Derrière les sourires et les plateaux servis avec agilité, les serveuses des buvettes au Bénin mènent un combat silencieux. Soumises à des horaires éreintants, à l’absence de protection sociale et à des risques multiples, ces femmes vivent une réalité professionnelle souvent marquée par la précarité et le manque de reconnaissance.
Un emploi exigeant et instable
Dans les buvettes et bars à travers le pays, les serveuses travaillent dans des conditions qui relèvent plus de la survie que du confort. Les journées commencent souvent tôt et se terminent tard, incluant les week-ends et les jours fériés. Entre les clients exigeants, les va-et-vient incessants et les longues stations debout, le métier réclame endurance, patience et résistance physique. Pourtant, malgré cette charge de travail, peu bénéficient d’un contrat formel. Le secteur étant largement informel, l’emploi reste instable, les salaires dérisoires et les congés inexistants.
Des risques multiples et un encadrement quasi absent
L’absence de protection sociale place ces femmes dans une grande vulnérabilité. Sans couverture médicale ni sécurité de l’emploi, elles sont exposées à la fois aux accidents professionnels et aux abus. Certaines subissent du harcèlement ou des propositions indécentes de la part de clients ou de leurs employeurs. Les risques de maladies sexuellement transmissibles, le stress chronique et la fatigue physique aggravent encore leur précarité. Dans les buvettes, la frontière entre vie professionnelle et vie privée est souvent floue, et les dérives ne sont pas rares.
Une loi encore peu appliquée
La loi n° 2017-05 du 29 août 2017, qui fixe au Bénin les conditions d’embauche et de travail, prévoit pourtant des protections pour tous les travailleurs. Elle vise à concilier flexibilité économique et sécurité sociale. Mais dans les faits, son application dans le secteur informel reste un défi majeur. La majorité des serveuses ignorent même l’existence de ce texte, faute d’information et d’accompagnement.

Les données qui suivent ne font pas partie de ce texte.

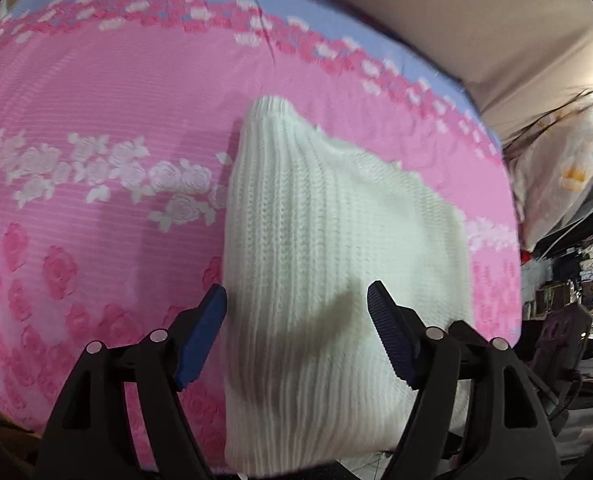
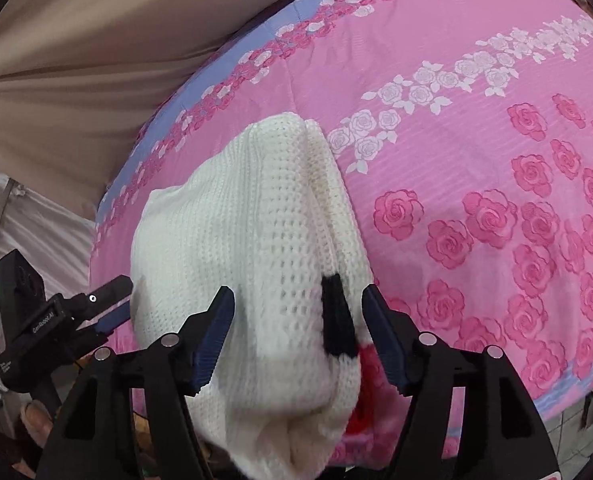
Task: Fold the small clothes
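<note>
The left claw (image 1: 296, 300) stands spread wide with nothing between its blue pads, hovering over the folded white knitted garment (image 1: 328, 248), which lies just ahead of it on the pink rose-patterned bed cover (image 1: 96, 100). The right claw (image 2: 298, 308) likewise gapes, its fingers either side of the garment's near end, a black knitted stripe (image 2: 336, 316) just inside its right finger.

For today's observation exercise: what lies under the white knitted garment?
The pink rose-print bedsheet spreads out beneath the white knitted garment. A red and black patch shows at its edge. Whatever lies directly under its folds is covered.
</note>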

Vers une reconnaissance du métier ?
Pour améliorer leur sort, des mesures de protection sociale et des actions de sensibilisation s’imposent. Reconnaître la valeur de ce métier et l’intégrer dans le cadre formel du travail béninois permettrait non seulement de protéger ces femmes, mais aussi de revaloriser une activité essentielle à la vie sociale et économique locale. Car derrière chaque verre servi, se cache une femme qui mérite dignité, respect et sécurité.